* What to produce *
Return all of the data exactly as given.

• • • •

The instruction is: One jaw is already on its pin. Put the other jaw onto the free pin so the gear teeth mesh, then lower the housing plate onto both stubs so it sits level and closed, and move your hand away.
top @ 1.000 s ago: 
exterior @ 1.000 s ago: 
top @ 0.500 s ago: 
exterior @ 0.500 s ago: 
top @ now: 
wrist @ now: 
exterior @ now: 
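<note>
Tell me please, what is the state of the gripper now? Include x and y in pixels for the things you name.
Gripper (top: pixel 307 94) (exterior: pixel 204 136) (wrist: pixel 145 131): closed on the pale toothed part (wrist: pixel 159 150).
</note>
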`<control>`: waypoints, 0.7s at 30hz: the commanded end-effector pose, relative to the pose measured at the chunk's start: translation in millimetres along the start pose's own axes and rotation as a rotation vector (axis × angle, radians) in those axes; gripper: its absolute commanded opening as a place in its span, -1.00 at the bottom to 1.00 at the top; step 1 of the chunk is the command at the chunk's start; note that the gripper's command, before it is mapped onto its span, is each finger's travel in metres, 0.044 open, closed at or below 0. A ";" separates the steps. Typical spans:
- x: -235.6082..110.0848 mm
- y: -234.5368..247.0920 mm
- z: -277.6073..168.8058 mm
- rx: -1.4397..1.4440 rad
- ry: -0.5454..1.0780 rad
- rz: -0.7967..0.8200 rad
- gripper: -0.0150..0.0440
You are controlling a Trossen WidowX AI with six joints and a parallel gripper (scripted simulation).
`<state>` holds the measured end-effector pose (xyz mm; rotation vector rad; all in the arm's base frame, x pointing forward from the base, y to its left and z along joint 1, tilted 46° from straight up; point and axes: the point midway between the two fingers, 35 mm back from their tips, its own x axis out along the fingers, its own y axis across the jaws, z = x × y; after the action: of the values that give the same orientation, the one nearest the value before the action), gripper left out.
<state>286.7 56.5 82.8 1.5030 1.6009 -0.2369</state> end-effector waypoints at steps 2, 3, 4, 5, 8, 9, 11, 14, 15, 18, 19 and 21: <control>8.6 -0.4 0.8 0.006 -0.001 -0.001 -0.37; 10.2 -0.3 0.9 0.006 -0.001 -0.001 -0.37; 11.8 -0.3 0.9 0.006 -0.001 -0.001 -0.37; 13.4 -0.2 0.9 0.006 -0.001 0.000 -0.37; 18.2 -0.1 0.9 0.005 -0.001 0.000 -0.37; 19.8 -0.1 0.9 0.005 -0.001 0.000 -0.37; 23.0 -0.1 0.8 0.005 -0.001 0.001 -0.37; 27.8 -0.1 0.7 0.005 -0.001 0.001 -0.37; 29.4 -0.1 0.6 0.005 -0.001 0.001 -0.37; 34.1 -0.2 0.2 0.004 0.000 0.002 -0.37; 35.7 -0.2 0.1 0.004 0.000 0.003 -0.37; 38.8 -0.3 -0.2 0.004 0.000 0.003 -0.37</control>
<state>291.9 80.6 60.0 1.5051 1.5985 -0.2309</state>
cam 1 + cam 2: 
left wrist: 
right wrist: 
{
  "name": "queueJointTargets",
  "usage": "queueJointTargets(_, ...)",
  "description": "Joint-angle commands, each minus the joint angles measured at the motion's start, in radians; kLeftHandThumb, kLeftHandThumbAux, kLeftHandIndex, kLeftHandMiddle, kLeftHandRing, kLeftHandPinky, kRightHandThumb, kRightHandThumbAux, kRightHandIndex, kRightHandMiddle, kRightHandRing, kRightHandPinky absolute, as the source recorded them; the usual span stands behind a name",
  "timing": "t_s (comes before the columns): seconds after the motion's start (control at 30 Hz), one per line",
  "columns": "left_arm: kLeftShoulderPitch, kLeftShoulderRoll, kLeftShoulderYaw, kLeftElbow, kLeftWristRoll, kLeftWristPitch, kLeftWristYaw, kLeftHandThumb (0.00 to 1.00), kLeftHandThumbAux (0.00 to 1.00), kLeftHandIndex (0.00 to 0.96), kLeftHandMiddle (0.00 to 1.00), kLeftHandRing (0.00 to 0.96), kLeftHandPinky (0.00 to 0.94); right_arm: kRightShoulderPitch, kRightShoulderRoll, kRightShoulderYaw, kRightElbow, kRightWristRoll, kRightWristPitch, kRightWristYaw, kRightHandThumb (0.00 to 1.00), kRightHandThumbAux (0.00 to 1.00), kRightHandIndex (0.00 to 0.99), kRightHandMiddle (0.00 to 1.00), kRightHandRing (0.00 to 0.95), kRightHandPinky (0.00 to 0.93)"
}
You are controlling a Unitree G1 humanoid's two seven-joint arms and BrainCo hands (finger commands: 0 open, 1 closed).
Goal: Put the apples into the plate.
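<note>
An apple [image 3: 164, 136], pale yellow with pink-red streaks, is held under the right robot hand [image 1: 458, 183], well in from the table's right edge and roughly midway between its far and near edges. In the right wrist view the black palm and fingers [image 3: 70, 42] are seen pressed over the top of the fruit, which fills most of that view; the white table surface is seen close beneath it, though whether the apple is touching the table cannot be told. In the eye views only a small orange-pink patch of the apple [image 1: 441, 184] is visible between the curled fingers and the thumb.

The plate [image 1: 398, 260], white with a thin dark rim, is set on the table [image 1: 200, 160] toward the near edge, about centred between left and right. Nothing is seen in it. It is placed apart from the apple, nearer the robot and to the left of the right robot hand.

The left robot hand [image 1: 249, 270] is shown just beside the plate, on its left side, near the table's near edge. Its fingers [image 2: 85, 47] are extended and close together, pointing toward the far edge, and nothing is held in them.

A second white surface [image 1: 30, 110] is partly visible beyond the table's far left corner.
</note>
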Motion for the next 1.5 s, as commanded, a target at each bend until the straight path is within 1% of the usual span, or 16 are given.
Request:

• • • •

* Solution to the exercise *
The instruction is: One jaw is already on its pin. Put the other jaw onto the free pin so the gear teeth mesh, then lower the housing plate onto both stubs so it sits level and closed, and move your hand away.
top @ 1.000 s ago: 
exterior @ 1.000 s ago: 
top @ 0.500 s ago: 
exterior @ 0.500 s ago: 
top @ now: 
wrist @ now: 
exterior @ now: 
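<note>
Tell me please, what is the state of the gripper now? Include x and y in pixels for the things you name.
Gripper (top: pixel 307 94) (exterior: pixel 204 136) (wrist: pixel 145 131): closed on the pale toothed part (wrist: pixel 159 150).
</note>
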`<control>`: waypoints, 0.7s at 30hz: the commanded end-effector pose, relative to the pose measured at the chunk's start: translation in millimetres along the start pose's own axes and rotation as a rotation vector (axis × angle, radians) in those axes; gripper: its absolute commanded opening as a place in its span, -1.00 at the bottom to 1.00 at the top; step 1 of the chunk is the command at the chunk's start; note that the gripper's command, before it is mapped onto its span, is each finger's travel in metres, 0.044 open, closed at or below 0. A ";" separates the steps. Typical spans:
- x: -235.6082..110.0848 mm
- y: -234.5368..247.0920 mm
- z: -277.6073..168.8058 mm
- rx: -1.4397..1.4440 rad
- ry: -0.5454..1.0780 rad
- rz: -0.7967..0.8200 rad
- gripper: -0.0150..0.0440
You are controlling a Trossen WidowX AI with six joints and a parallel gripper (scripted simulation).
`<state>` holds the measured end-effector pose (xyz mm; rotation vector rad; all in the arm's base frame, x pointing forward from the base, y to its left and z along joint 1, tilted 46° from straight up; point and axes: the point midway between the two fingers, 35 mm back from their tips, its own x axis out along the fingers, its own y axis across the jaws, z = x × y; after the action: of the values that give the same orientation, the one nearest the value before the action), gripper left out.
<state>286.7 56.5 82.8 1.5030 1.6009 -0.2369</state> end-effector waypoints at steps 2, 3, 4, 5, 8, 9, 11, 14, 15, 18, 19 and 21: <control>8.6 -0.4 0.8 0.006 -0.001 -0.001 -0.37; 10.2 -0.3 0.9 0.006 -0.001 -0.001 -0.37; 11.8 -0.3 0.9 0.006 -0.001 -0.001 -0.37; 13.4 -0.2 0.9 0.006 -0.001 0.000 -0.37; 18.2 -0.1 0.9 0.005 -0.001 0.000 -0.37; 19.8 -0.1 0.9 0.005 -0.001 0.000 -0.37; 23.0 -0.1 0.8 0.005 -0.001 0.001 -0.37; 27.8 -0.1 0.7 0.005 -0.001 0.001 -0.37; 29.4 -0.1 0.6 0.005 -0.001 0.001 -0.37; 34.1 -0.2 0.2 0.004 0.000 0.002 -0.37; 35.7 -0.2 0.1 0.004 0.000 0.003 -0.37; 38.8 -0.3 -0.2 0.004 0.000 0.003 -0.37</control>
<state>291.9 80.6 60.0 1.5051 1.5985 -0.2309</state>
cam 1 + cam 2: 
left wrist: 
right wrist: 
{
  "name": "queueJointTargets",
  "usage": "queueJointTargets(_, ...)",
  "description": "Joint-angle commands, each minus the joint angles measured at the motion's start, in radians; kLeftHandThumb, kLeftHandThumbAux, kLeftHandIndex, kLeftHandMiddle, kLeftHandRing, kLeftHandPinky, kRightHandThumb, kRightHandThumbAux, kRightHandIndex, kRightHandMiddle, kRightHandRing, kRightHandPinky absolute, as the source recorded them; the usual span stands behind a name",
  "timing": "t_s (comes before the columns): seconds after the motion's start (control at 30 Hz), one per line",
  "columns": "left_arm: kLeftShoulderPitch, kLeftShoulderRoll, kLeftShoulderYaw, kLeftElbow, kLeftWristRoll, kLeftWristPitch, kLeftWristYaw, kLeftHandThumb (0.00 to 1.00), kLeftHandThumbAux (0.00 to 1.00), kLeftHandIndex (0.00 to 0.96), kLeftHandMiddle (0.00 to 1.00), kLeftHandRing (0.00 to 0.96), kLeftHandPinky (0.00 to 0.94); right_arm: kRightShoulderPitch, kRightShoulderRoll, kRightShoulderYaw, kRightElbow, kRightWristRoll, kRightWristPitch, kRightWristYaw, kRightHandThumb (0.00 to 1.00), kRightHandThumbAux (0.00 to 1.00), kRightHandIndex (0.00 to 0.99), kRightHandMiddle (0.00 to 1.00), kRightHandRing (0.00 to 0.95), kRightHandPinky (0.00 to 0.93)"
}
You are controlling a Unitree G1 humanoid's two seven-joint arms and BrainCo hands (finger commands: 0 open, 1 closed).
Goal: Put the apples into the plate.
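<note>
An apple [image 3: 164, 136], pale yellow with pink-red streaks, is held under the right robot hand [image 1: 458, 183], well in from the table's right edge and roughly midway between its far and near edges. In the right wrist view the black palm and fingers [image 3: 70, 42] are seen pressed over the top of the fruit, which fills most of that view; the white table surface is seen close beneath it, though whether the apple is touching the table cannot be told. In the eye views only a small orange-pink patch of the apple [image 1: 441, 184] is visible between the curled fingers and the thumb.

The plate [image 1: 398, 260], white with a thin dark rim, is set on the table [image 1: 200, 160] toward the near edge, about centred between left and right. Nothing is seen in it. It is placed apart from the apple, nearer the robot and to the left of the right robot hand.

The left robot hand [image 1: 249, 270] is shown just beside the plate, on its left side, near the table's near edge. Its fingers [image 2: 85, 47] are extended and close together, pointing toward the far edge, and nothing is held in them.

A second white surface [image 1: 30, 110] is partly visible beyond the table's far left corner.
</note>
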Motion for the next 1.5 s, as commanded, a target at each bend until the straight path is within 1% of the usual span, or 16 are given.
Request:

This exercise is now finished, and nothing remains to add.